Looks great. I think it was said before but test your water feature before you get any further.


----------



## Okapi (Oct 12, 2007)

Research to Find HabaCrete Alternative - Page 5 - Vivarium Forums
This? Thanks for the reply. It does appear that habaCrete really is just this repackaged and marked up. I googled permastone before asking you about it and only found references to drug use and 1930's architecture... 

One of my room mates works for a hobby supply store and gets 25% off everything in the store. I asked her if her store carried permastone but she didnt know (To her, its just a place that would hire her. Shes not really interested in what her store sells). Hopefully she'll find out for me. Im thinking about trying this method out myself.


----------



## titansfever83 (Jan 10, 2011)

McBobs said:


> I suggest going to the auto parts store and getting some limo black window tint. It's super easy to apply and cuts down easily to give it a sharp look.
> 
> -Matt


I never thought of that.... that's a good idea. Thanks Matt




saruchan said:


> Nice job man it looks great cant wait to see it planted!


THX saruchan!



alex111683 said:


> Looks great. I think it was said before but test your water feature before you get any further.


Thanks Alex, but i already posted that I tested it while I was carving the foam. I should have included that with my first post.



Okapi said:


> Research to Find HabaCrete Alternative - Page 5 - Vivarium Forums
> This? Thanks for the reply. It does appear that habaCrete really is just this repackaged and marked up. I googled permastone before asking you about it and only found references to drug use and 1930's architecture...
> 
> One of my room mates works for a hobby supply store and gets 25% off everything in the store. I asked her if her store carried permastone but she didnt know (To her, its just a place that would hire her. Shes not really interested in what her store sells). Hopefully she'll find out for me. Im thinking about trying this method out myself.


Yes, that's the thread....... Permastone is very versatile and I'm sure there are components that you can add to the Permastone to make it even stronger, I just never research much more than to see if it was safe for our frogs I just can't stress enough that this stuff has to be sealed. 

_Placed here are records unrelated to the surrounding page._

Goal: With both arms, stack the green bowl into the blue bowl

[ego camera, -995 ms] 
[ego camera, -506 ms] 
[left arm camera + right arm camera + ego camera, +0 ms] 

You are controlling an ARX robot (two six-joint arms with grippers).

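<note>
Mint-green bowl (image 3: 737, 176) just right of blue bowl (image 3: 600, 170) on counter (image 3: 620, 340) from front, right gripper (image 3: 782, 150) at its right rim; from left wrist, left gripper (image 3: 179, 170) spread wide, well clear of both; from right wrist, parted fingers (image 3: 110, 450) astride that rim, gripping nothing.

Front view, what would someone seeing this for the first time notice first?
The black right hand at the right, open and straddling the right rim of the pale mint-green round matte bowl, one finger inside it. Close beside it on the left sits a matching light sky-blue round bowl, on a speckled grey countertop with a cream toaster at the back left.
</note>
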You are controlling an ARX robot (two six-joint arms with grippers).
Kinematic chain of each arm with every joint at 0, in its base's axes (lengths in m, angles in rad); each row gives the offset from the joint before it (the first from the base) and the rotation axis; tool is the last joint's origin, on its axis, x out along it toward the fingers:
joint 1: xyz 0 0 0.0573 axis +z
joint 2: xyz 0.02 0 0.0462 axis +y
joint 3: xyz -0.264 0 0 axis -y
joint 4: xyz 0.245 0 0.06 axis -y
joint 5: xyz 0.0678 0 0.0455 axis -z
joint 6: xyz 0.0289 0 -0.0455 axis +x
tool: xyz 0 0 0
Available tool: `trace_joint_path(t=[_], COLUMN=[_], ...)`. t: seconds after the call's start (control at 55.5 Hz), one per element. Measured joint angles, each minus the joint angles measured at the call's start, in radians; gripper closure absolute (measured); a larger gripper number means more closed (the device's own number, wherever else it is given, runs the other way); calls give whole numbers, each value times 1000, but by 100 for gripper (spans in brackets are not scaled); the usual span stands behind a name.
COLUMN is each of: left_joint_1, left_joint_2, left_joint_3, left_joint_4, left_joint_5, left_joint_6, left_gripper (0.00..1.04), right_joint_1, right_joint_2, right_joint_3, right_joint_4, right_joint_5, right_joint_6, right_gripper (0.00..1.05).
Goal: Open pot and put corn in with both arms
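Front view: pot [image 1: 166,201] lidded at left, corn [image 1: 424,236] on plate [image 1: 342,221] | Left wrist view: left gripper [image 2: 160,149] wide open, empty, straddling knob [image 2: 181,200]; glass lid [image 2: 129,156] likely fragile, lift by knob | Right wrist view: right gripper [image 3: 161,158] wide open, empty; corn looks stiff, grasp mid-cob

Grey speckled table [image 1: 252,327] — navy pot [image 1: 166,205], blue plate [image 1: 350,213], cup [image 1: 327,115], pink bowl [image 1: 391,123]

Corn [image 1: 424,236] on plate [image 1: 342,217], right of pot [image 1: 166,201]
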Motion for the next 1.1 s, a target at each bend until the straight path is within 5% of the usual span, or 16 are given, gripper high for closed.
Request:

Oh, and if you do decide to use it... I suggest mixing various paint colors with the permastone for every coat that you apply. When Permastone dries, it is a bright white, so if you do accidentally chip off a small piece, then your not stuck with a big ugly white spot. That is, if you are painting the back ground for a rock look like I did.


----------



## curlykid (Jan 28, 2011)

what substrate did you use? it looks like mulch.


----------



## addam4208283 (Feb 19, 2004)

cant wait to see this thing complete.
ADAM


----------



## titansfever83 (Jan 10, 2011)

curlykid said:


> what substrate did you use? it looks like mulch.



ABG mix


----------



## titansfever83 (Jan 10, 2011)

OK, I ordered plants from two different companies.... 


*Black Jungle*=Great packaging, VERY weak plants, the most expensive plant I ordered is dead and the only vine I ordered was never delivered. Oh, and they won't answer the phone or return my messages???


*Tropiflora*=Great packaging, plants were very robust! All Broms I ordered had pups growing and they were all big enough to be propagated!!! I'm very happy with this company


And here are a few.........



100_1570 by titansfever83, on Flickr


100_1571 by titansfever83, on Flickr


100_1572 by titansfever83, on Flickr


100_1573 by titansfever83, on Flickr

This has to be my fav!! Just because it is unique it's shape is just like a palm tree. tall, skinny 'trunk', with leaves only at the top, no branching at all. It looks kinda sickly in the pic but it was the first of all my plants to perk up!!

100_1577 by titansfever83, on Flickr


100_1576 by titansfever83, on Flickr



more later


----------



## titansfever83 (Jan 10, 2011)

100_1578 by titansfever83, on Flickr


100_1581 by titansfever83, on Flickr


100_1579 by titansfever83, on Flickr


100_1575 by titansfever83, on Flickr


100_1582 by titansfever83, on Flickr


----------



## AaronAcker (Aug 15, 2007)

Very nice!


----------



## titansfever83 (Jan 10, 2011)

*PLANTED!!!*




100_1589 by titansfever83, on Flickr



100_1588 by titansfever83, on Flickr



100_1586 by titansfever83, on Flickr



100_1593 by titansfever83, on Flickr



100_1597 by titansfever83, on Flickr



100_1596 by titansfever83, on Flickr


I still have to cover up the lower part of my tank to hide the false bottom. I also plan on making a new design with my tank lid. I still have a few vines that are being shipped out soon. And also my fruit fly and springtail cultures will be here soon and once I master my hand at reproducing bugs, I will order my frogs!!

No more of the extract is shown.